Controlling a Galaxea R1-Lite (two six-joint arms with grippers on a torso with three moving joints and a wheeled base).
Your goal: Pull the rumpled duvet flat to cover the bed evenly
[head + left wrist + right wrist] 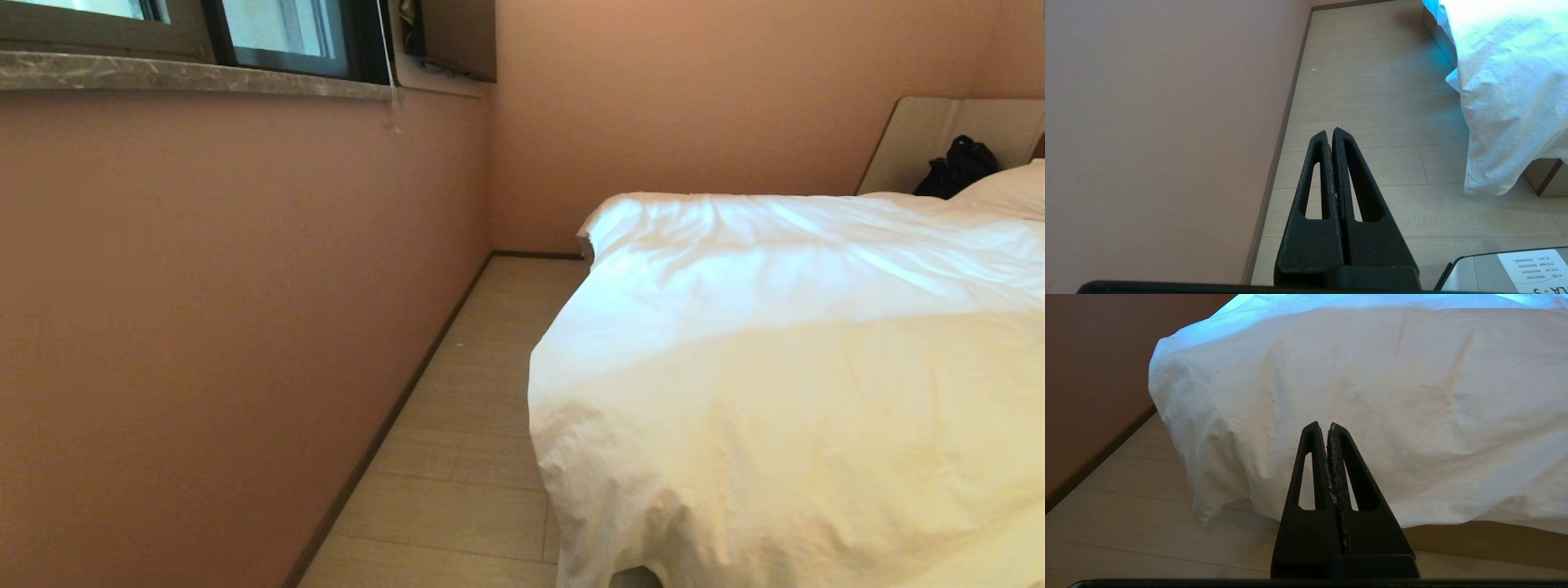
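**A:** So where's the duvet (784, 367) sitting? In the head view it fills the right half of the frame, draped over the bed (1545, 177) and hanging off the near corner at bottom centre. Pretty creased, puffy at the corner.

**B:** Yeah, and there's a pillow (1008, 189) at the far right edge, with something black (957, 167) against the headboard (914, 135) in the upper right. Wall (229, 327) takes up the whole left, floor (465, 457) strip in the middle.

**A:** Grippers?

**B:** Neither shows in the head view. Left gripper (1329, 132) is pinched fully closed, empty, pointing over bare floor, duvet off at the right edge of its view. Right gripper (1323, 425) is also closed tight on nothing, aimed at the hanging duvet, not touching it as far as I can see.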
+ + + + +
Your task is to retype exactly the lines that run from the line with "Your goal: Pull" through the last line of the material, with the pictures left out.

#### Final answer
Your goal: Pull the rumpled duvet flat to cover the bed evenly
[head + left wrist + right wrist] 
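**A:** So where's the duvet (784, 367) sitting? In the head view it fills the right half of the frame, draped over the bed (1545, 177) and hanging off the near corner at bottom centre. Pretty creased, puffy at the corner.

**B:** Yeah, and there's a pillow (1008, 189) at the far right edge, with something black (957, 167) against the headboard (914, 135) in the upper right. Wall (229, 327) takes up the whole left, floor (465, 457) strip in the middle.

**A:** Grippers?

**B:** Neither shows in the head view. Left gripper (1329, 132) is pinched fully closed, empty, pointing over bare floor, duvet off at the right edge of its view. Right gripper (1323, 425) is also closed tight on nothing, aimed at the hanging duvet, not touching it as far as I can see.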

Nothing else goes in the answer.